Le caillou
"Je prends mon temps pour boire mon eau gazeuse. Monsieur Colombani ne décolle pas de son tabouret, les deux jeunes hommes non plus. Leur verre vide, ils font un signe à Noël pour qu'il les resserve. Privés de cordes vocales, le un pour cent de la séquence ADN qui nous distingue du singe ne joue plus. Mais peut-être que c'est raciste de dire ça. Et je ne suis pas raciste, même si je suis restée longtemps sans voir la gueule de l'autre. En tout cas, quand j'ai besoin d'un bouc émissaire, je me regarde dans la glace et je le trouve".

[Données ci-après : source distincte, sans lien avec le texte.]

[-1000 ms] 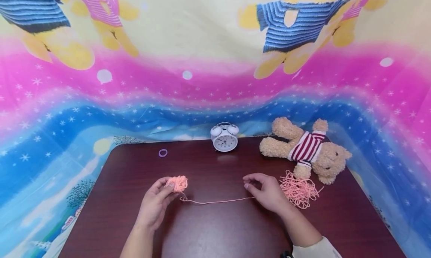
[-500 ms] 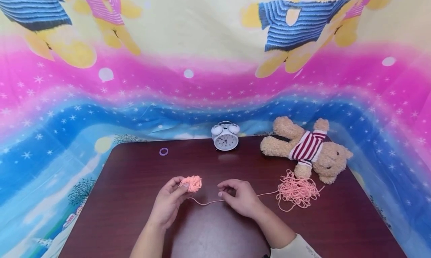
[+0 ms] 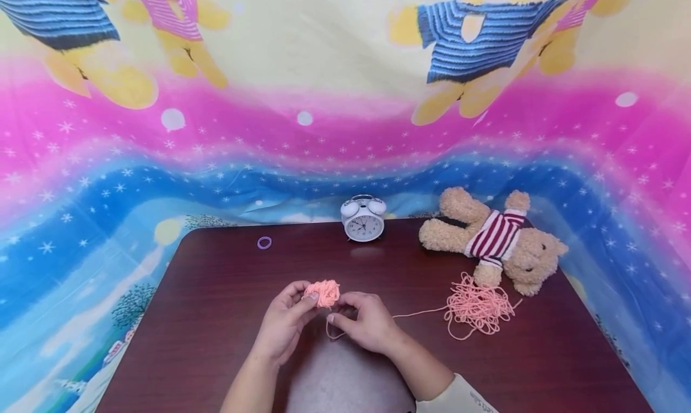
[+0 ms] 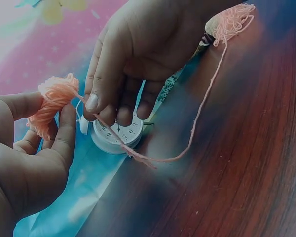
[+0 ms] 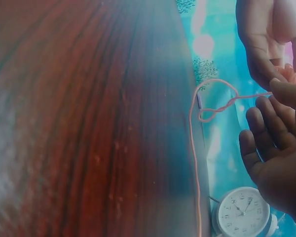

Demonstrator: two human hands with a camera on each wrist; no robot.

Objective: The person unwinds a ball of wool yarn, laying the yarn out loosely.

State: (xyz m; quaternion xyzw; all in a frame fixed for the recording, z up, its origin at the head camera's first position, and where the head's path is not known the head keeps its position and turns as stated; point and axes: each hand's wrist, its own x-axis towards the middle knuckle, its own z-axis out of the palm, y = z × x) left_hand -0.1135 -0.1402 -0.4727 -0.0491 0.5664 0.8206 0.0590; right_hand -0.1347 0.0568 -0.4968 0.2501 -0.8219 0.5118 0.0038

La narratrice, une jeune parisienne désoeuvrée et paumée, se retrouve en Corse grâce à un vieux voisin décédé, Bernard, dont elle ne sait quasiment rien. A cause d'un amour malheureux, elle veut devenir aussi minérale que la pierre qu'elle sculpte inlassablement, parmi des Corses très attachés à leur île, à ses traditions, et noyés dans l'alcool.
Voilà un premier roman déconcertant, au ton original et décalé. La narratrice vit volontairement en marge de la société et porte sur elle un regard aiguisé. Son départ pour la Corse va lui faire rencontrer des personnages tout aussi originaux, capables de l'accepter comme elle est, sans entraver son obssession de sculpture.
Un changement de situation en dernière partie du roman nous précipite dans la vieillesse et ses affres. La narratrice revient sur les rendez-vous manqués de son existence, l'inadaptation de certains à la société telle qu'elle fonctionne, éclairant différemment toute l'histoire.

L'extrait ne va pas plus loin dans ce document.